TASK DIRECTIONS: Reproduction of part of the material below, pictures omitted: copy exactly, and only, the lines starting with the one with "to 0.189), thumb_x" and going on through the one with "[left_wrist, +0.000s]".

- - -

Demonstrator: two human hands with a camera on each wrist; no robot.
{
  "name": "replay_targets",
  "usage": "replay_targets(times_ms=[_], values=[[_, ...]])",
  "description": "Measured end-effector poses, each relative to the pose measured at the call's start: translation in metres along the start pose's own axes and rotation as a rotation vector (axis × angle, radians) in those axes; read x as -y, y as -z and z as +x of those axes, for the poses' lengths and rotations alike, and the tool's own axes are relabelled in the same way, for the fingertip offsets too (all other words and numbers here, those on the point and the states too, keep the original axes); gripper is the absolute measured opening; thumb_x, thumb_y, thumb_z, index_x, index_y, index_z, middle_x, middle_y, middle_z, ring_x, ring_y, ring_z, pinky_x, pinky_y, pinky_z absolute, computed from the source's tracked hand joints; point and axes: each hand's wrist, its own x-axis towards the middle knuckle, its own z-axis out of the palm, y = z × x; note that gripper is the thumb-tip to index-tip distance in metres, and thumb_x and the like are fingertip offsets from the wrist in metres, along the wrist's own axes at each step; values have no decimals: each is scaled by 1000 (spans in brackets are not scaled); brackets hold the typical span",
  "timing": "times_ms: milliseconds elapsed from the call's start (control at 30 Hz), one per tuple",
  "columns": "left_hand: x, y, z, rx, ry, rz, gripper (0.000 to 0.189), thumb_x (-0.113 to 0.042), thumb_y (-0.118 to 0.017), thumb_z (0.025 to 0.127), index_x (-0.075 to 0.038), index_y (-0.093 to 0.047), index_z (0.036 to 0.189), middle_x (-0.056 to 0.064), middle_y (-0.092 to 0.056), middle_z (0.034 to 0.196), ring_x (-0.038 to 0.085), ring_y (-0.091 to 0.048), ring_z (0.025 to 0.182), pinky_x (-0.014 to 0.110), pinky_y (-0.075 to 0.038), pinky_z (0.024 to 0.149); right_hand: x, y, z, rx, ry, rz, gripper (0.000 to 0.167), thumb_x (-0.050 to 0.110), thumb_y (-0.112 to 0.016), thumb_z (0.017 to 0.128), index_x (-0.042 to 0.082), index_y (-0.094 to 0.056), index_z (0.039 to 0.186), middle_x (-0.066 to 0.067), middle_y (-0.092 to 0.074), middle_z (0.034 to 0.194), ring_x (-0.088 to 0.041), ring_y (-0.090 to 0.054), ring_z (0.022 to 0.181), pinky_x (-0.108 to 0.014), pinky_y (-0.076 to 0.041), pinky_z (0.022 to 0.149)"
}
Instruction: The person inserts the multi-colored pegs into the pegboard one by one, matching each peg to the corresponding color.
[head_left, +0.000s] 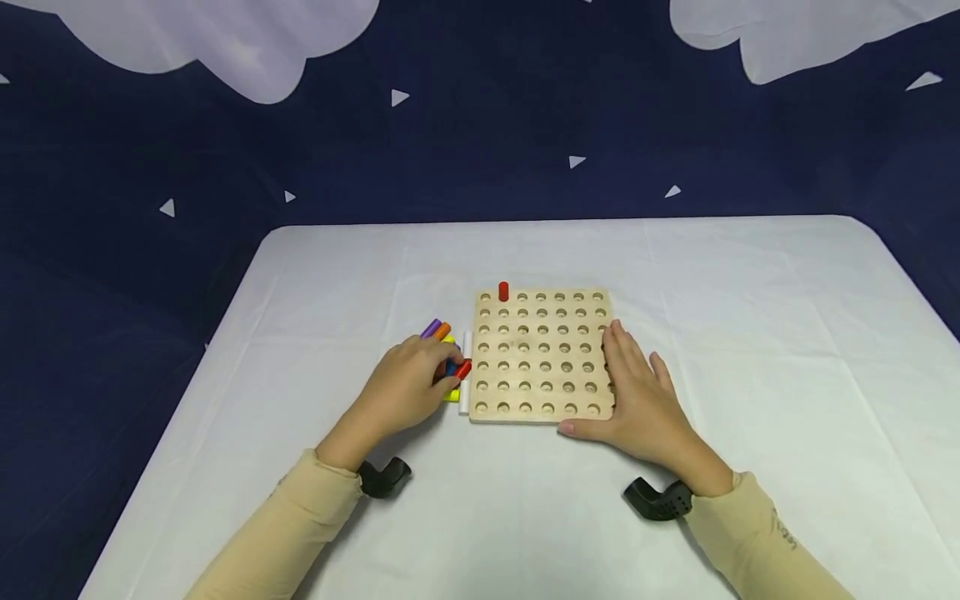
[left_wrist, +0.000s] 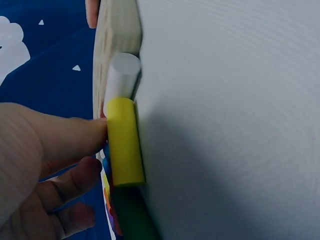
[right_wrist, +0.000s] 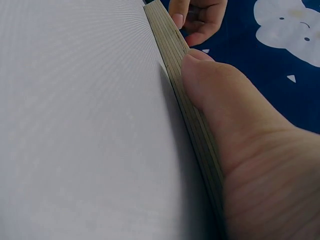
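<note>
A wooden board (head_left: 536,357) with rows of round holes lies on the table. One red peg (head_left: 503,292) stands upright in its far row, near the left corner. Just left of the board, my left hand (head_left: 408,379) pinches another red peg (head_left: 464,368) between thumb and index finger, over a cluster of coloured pegs. In the left wrist view its thumb overlaps the edge of a yellow peg (left_wrist: 125,142). My right hand (head_left: 637,400) rests along the board's right side with fingers extended, its thumb against the near edge (right_wrist: 172,55).
Purple (head_left: 431,327) and orange pegs (head_left: 442,332) lie beyond the left hand. White pegs (left_wrist: 122,75) lie along the board's left side, with a dark green peg (left_wrist: 132,215) beside the yellow one. A white cloth (head_left: 750,333) covers the table; a dark blue backdrop (head_left: 480,158) hangs behind.
</note>
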Motion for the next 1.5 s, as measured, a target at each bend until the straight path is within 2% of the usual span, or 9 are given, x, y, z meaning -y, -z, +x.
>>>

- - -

COMPLETED TASK:
  "columns": "left_hand: x, y, z, rx, ry, rz, gripper (0.000 to 0.189), thumb_x (-0.113 to 0.042), thumb_y (-0.118 to 0.017), thumb_z (0.025 to 0.127), index_x (-0.075 to 0.038), index_y (-0.093 to 0.047), index_z (0.036 to 0.189), middle_x (-0.056 to 0.064), middle_y (-0.092 to 0.056), middle_z (0.034 to 0.196), ring_x (-0.038 to 0.085), ring_y (-0.091 to 0.048), ring_z (0.025 to 0.182), pinky_x (-0.014 to 0.110), pinky_y (-0.075 to 0.038), pinky_z (0.024 to 0.149); right_hand: x, y, z, rx, ry, rz, gripper (0.000 to 0.167), thumb_x (-0.050 to 0.110), thumb_y (-0.112 to 0.016), thumb_z (0.017 to 0.128), index_x (-0.042 to 0.082), index_y (-0.094 to 0.056), index_z (0.039 to 0.186), middle_x (-0.066 to 0.067), middle_y (-0.092 to 0.074), middle_z (0.034 to 0.194), ring_x (-0.088 to 0.041), ring_y (-0.090 to 0.054), ring_z (0.022 to 0.181), pinky_x (-0.108 to 0.014), pinky_y (-0.076 to 0.041), pinky_z (0.022 to 0.149)"
}
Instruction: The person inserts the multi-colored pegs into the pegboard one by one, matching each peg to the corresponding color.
[head_left, +0.000s] 
[left_wrist, +0.000s] 

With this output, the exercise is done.